Recorded data:
%%

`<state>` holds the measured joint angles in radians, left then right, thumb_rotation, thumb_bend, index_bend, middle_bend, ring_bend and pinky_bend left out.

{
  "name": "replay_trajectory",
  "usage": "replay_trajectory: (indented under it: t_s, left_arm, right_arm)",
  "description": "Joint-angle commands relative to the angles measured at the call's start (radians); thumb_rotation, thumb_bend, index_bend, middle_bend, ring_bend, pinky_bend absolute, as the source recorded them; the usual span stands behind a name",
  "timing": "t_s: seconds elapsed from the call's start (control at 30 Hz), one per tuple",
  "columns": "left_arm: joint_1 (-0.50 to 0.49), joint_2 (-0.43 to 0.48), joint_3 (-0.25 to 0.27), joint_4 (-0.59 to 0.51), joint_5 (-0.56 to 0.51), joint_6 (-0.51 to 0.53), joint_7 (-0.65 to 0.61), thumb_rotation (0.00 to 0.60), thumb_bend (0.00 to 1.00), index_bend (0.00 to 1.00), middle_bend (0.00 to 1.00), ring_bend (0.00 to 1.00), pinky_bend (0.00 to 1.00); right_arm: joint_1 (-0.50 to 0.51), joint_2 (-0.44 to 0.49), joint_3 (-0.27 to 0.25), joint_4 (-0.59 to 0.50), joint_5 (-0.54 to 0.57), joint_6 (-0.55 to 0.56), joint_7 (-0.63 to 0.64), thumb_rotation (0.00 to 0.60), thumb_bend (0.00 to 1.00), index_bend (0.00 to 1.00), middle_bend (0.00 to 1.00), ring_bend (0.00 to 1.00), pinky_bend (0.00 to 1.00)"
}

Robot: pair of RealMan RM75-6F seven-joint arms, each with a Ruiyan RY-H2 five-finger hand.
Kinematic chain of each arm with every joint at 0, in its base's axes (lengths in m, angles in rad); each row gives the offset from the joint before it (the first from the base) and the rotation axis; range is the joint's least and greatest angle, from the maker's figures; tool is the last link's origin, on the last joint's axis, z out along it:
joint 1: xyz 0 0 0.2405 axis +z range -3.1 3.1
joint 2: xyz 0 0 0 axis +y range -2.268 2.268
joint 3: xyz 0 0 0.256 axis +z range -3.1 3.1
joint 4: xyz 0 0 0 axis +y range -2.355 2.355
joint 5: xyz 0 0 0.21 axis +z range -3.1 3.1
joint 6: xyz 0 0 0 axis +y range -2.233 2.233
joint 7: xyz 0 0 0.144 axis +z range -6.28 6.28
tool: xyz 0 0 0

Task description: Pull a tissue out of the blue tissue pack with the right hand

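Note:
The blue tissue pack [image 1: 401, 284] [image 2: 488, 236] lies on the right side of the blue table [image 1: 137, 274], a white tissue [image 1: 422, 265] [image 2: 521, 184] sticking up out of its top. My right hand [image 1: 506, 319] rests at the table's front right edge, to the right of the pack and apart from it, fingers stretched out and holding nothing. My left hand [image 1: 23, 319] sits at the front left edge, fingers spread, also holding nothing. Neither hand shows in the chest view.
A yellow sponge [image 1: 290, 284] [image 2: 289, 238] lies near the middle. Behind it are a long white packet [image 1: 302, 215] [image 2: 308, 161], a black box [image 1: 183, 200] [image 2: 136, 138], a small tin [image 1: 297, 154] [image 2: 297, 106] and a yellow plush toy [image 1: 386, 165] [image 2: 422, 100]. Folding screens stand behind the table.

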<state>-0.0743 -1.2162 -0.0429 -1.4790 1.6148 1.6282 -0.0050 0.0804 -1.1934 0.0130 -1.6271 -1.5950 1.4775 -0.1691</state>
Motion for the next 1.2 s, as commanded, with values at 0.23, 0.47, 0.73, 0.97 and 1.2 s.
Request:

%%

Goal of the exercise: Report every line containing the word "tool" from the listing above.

Answer:
Kinematic chain of each arm with every joint at 0, in its base's axes (lengths in m, angles in rad); each row gives the offset from the joint before it (the first from the base) and the rotation axis; range is the joint's least and greatest angle, from the maker's figures; tool is the last link's origin, on the last joint's axis, z out along it:
tool: xyz 0 0 0

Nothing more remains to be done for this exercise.